In order to test our hypothesis and visualize the intellectual structure based on co-citation relationships derived from paper-reference matrices, we adopt an existing algorithm, called the FP-tree algorithm, to contain the original paper-reference matrix, and visualize the hierarchical structure in a Java-based interactive prototype developed with the prefuse toolkit .
3.1 Data Transformation and Representation
Our goal of the design is to build a visualization system that domain analysts could use to view the intellectual structure represented by paper-reference matrices, and discover potential sub-structures when tightly knit clusters occur. However, very few studies in the InfoVis domain primarily focused on visualizing the paper-reference type of data. But in data mining field, the paper-reference type of data has been well studied, especially with association rule (AR) mining . One algorithm, called FP-tree (Frequent Pattern tree), is explicitly designed to handle and store the paper-reference type of data. Therefore, we adopt this algorithm for the data transformation and representation of our design. The next section explains the construction of an FP-tree.
3.2 FP-tree Algorithm
The FP-tree algorithm was first introduced by Han  to store transaction data in a compact format so that items frequently purchased together can be found. In this study we adopt the idea of the tree structure to store and visualize the co-citation relationships from a paper-reference matrix.
Figure 2 shows the three steps of the FP-tree construction with the same paper-reference list used in Figure 1. In step one all references are collected and sorted by the total frequency they are cited in the five papers. Then they are stored in a header table. In this example the minimum citation threshold is set up as two, the same as the citation threshold used in co-citation network visualization in Figure 1, hence removing R1 and R6. Based on the ranking in header table, in step 2 each reference row is sorted in descending order, and stored into the sorted paper-reference list shown in the middle left of Figure 2.
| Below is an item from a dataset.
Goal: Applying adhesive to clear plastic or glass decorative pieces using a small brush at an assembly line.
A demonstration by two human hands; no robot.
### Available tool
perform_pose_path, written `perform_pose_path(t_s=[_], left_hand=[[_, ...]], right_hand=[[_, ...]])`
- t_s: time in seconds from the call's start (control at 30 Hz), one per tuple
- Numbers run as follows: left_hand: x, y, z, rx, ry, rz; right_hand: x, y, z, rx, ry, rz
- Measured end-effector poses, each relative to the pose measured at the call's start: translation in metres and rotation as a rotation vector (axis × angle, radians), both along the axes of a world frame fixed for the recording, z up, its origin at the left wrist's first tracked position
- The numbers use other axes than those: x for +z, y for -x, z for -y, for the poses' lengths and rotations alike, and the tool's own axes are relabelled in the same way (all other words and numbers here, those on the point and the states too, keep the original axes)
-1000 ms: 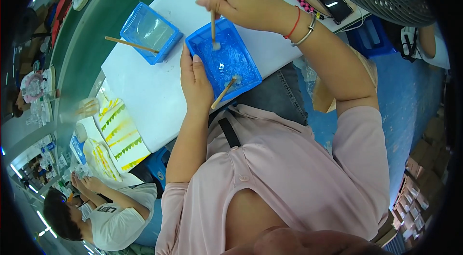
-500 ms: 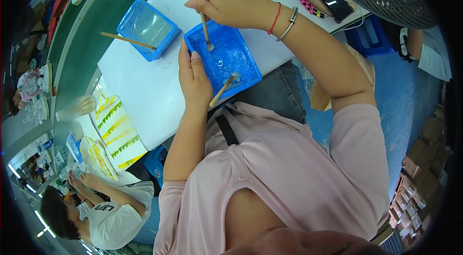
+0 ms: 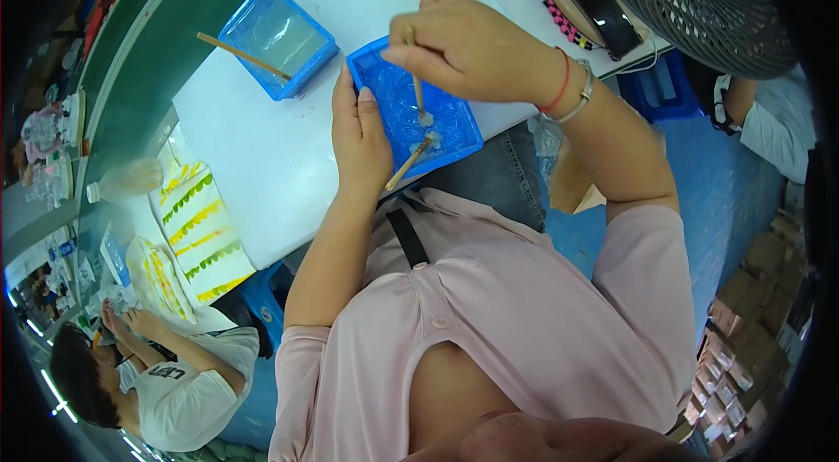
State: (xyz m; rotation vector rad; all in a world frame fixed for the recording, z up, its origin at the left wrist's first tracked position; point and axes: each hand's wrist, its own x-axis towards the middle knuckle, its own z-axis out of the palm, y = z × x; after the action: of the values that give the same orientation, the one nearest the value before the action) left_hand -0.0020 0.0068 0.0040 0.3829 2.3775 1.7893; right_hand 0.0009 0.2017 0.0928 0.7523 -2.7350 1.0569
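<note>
Wooden brush (image 3: 419, 99) pinched in right hand (image 3: 476, 47), tip down in blue plastic tray (image 3: 376, 77) at bench's (image 3: 253, 156) near edge. Left hand (image 3: 360, 134) grips tray's left wall, thumb at rim. Second brush (image 3: 405, 168) crosses tray's near rim. Blue bin (image 3: 327, 57) with wooden stick (image 3: 236, 51) stands by bench's far edge.

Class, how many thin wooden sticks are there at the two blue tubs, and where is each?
3: a stick in the right hand, a second stick leaning in the nearer tub, a third stick leaning in the farther tub. More may be hidden.
</note>
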Motion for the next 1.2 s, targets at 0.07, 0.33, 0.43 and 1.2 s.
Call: perform_pose_path(t_s=[0.07, 0.33, 0.43, 1.2], left_hand=[[-0.004, 0.002, 0.001, -0.022, -0.013, -0.052], [-0.015, 0.016, 0.010, 0.008, -0.058, -0.024], [-0.007, 0.025, 0.013, 0.015, 0.001, -0.015], [0.020, 0.040, 0.024, -0.113, -0.144, 0.432]], right_hand=[[-0.002, -0.008, 0.001, 0.056, -0.041, 0.006], [-0.003, -0.032, 0.030, 0.443, -0.017, 0.021], [-0.005, -0.043, 0.041, 0.457, -0.125, 0.013], [-0.017, -0.057, 0.052, 0.187, 0.060, -0.079]])
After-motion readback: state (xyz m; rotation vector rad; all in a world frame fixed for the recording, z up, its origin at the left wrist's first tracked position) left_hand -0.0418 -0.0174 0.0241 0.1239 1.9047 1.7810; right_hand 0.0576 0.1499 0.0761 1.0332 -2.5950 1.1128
The FP-tree is then constructed in step 3 as follows. First, create the root of the tree. Scan each row in sorted reference list and a branch is created for each row. For example, scanning the first row, "P1: R2, R4, R3, R5," leads to the construction of the branch from R2 to R5, where R2 is the child of the Root; R4 is linked to R2; R3 to R4; and R5 to R4. The second reference list contains R2, R4, and R7, which would result in a branch where R2 is linked to the root; R4 is linked to R2, and R7 to R4. However, this branch would share two common prefix, R2 and R4, with the existing branch for P1. Therefore the node frequency of R2 and R4 in this tree is increased to 2. In general, when considering the branch to be added for a reference list row, the count of each node along a common prefix is incremented by 1, and nodes for the references following the prefix are created and linked accordingly. The FP-tree based on the example paper-reference list is on the bottom of Figure 2, where nodes are labelled with their reference ID and node frequency. Notice that one reference such as R7 could appear in different locations as multiple nodes in an FP-tree.
Fig. 2. Three steps of constructing an FP-tree from a paper-reference list. In the FP-tree each node is labeled with its reference ID and its node frequency in the tree.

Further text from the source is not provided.